His Honour considered that this principle did not apply to the case before him
"Their evidence was not of what led them to exercise a
discretion. What they said was that they
did not exercise any discretion at all - in effect that they did not know what
they were doing beyond signing their names.
They were told, they said, that their signatures were required as
witnesses: that is to say that they were asked to authenticate the acts of
another person. But what they actually
signed were summonses purporting to be their own acts, commands
issued by them as a result of informations duly laid. They were, they say, misled. I cannot agree that their evidence to the
magistrate was in the circumstances inadmissible..."
See also Ex parte Electronic Rentals Pty Ltd (1970) 72 SR(NSW) 532, at 539, per Asprey J.A.
I do not think that the holding in Electronic Rentals leads to the conclusion that the Tribunal member can be examined as to her reasoning processes or what passed through her mind. Windeyer J. did not cast doubt on the principle applied in the Duke of Buccleuch's Case, nor on the rationale for that principle. The evidence that was admitted was to the effect that the justices did not understand that they were exercising a statutory function, in part at least because they were misled. This is quite different, in my opinion, from adducing evidence as to how and why a Tribunal member performed her functions, with a view to establishing that she displayed actual bias. Accordingly, I do not think that Electronic Rentals casts doubt on the propositions I have accepted.
I was also referred by Mr Rares to Re Whitely and Roberts' Arbitration [1891] Ch. 558 (Ch D).
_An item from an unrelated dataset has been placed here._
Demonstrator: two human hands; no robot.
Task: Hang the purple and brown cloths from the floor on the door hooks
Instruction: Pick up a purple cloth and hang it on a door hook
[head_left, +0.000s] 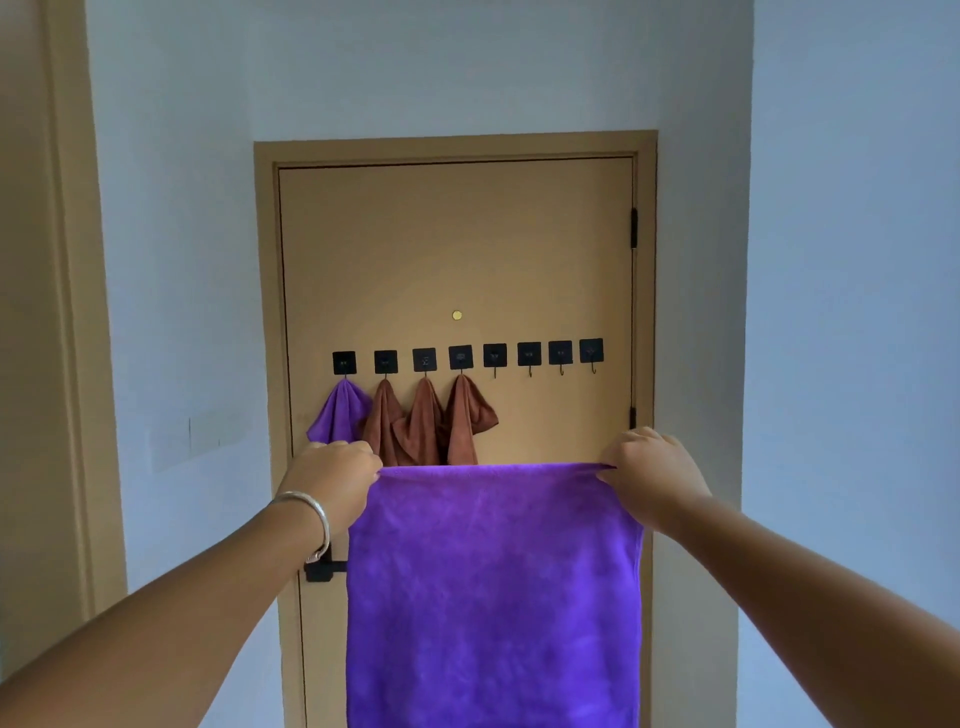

In that case evidence was admitted that an arbitrator had made an out of court admission that he had been bribed by one of the parties. Kekewich J. admitted the evidence, on the basis that it did not relate to what occurred in the course of the award, but to what took place beforehand (at 567). This is different from the evidence Mr Rares seeks (or hopes) to adduce and to which Mr Basten objects. Mr Basten accepts that evidence may be adduced of transactions or events occurring outside the Tribunal, not relating to the members' reasoning processes.
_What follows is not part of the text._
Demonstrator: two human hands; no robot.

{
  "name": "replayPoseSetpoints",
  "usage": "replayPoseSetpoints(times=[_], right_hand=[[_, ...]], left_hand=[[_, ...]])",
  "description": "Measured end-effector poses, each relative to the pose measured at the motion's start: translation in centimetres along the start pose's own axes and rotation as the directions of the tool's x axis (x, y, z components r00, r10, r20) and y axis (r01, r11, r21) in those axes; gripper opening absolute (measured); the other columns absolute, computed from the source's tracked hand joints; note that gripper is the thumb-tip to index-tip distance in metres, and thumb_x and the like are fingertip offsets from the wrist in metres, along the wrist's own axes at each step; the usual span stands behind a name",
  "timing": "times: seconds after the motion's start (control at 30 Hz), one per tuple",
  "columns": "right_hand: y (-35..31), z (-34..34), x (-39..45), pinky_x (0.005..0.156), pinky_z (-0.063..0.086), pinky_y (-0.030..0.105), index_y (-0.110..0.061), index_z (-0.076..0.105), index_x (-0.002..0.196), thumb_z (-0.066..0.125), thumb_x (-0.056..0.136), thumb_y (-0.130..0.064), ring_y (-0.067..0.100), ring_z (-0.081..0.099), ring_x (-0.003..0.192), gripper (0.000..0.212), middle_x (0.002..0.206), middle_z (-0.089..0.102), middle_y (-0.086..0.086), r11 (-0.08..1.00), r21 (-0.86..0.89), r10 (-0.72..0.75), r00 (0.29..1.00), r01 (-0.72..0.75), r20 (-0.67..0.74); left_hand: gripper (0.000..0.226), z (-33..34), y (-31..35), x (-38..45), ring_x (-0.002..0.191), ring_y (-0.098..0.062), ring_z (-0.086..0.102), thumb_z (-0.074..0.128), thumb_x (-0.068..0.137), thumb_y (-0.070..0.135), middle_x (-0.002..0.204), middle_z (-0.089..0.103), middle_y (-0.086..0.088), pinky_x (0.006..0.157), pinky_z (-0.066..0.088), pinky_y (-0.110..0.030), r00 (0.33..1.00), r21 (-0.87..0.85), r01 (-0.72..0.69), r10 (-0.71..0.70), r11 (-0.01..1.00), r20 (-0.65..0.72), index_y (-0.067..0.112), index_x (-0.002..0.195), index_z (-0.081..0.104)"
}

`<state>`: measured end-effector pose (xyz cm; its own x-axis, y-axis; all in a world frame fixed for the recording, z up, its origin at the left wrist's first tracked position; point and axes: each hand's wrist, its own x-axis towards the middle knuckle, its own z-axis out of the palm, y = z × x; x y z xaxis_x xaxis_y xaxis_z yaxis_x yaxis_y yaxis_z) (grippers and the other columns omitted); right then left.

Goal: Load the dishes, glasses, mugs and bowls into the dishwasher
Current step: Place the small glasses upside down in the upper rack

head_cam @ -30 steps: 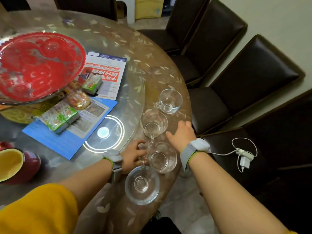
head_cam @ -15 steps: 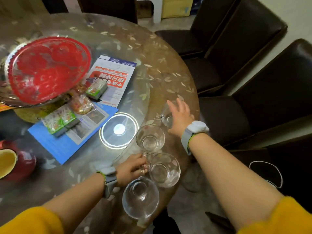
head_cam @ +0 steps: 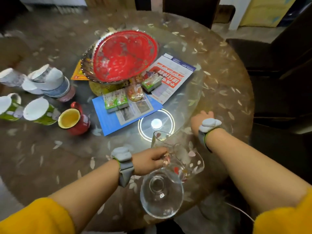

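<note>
The left hand (head_cam: 148,160) has its fingers (head_cam: 164,160) clamped on the handles of three glass cups (head_cam: 162,191), bunched below and beside them. Thin, slippery and fragile, they may clink. The right hand (head_cam: 201,118) reaches over the table (head_cam: 50,157); its fingers are hidden.

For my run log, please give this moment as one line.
left hand: grips glass cups by handles | right hand: reaching on table, grasp hidden | mugs: still on table

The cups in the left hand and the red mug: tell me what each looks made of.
Cups held by the left hand: clear glass, glossy; the table shows through them and their rims catch highlights. Clear plastic cannot be ruled out.
Red mug: probably glazed ceramic; opaque, thick-walled, shiny red outside, yellow inside.
</note>
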<state>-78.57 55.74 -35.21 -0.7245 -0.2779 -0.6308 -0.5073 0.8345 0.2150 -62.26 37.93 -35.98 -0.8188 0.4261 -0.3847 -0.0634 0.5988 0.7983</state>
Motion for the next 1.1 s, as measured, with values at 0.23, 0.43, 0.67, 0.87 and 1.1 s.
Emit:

I should add that I do not think there is anything in the judgment of Mason J. in The Queen v Marks; ex parte Australian Building Construction Employees Builders Labourers' Federation (1981) 147 CLR 471, at 483-484, that is inconsistent with what I have said.
It follows that I accept Mr Basten's submissions. I shall rule on particular questions asked of Ms McIllhatton in accordance with these reasons.
I certify that this and the preceding 11 pages are a true copy of the Reasons for Judgment of the Honourable Justice Sackville.
Associate:
Dated: 13 February, 1995
Heard: 8 February, 1995
Place: Sydney
Decision: 13 February, 1994
Appearances: Mr S. Rares SC with Ms R. Sofroniou and Mr M. Lawler, instructed by Walsh James Solicitors, appeared for the Applicants.
Mr J. Basten QC with Mr N.J. Williams, instructed by the Australian Government Solicitor, appeared for the First Respondent.
Mr A. Markus of the Australian Government Solicitor, for Ms McIllhatton.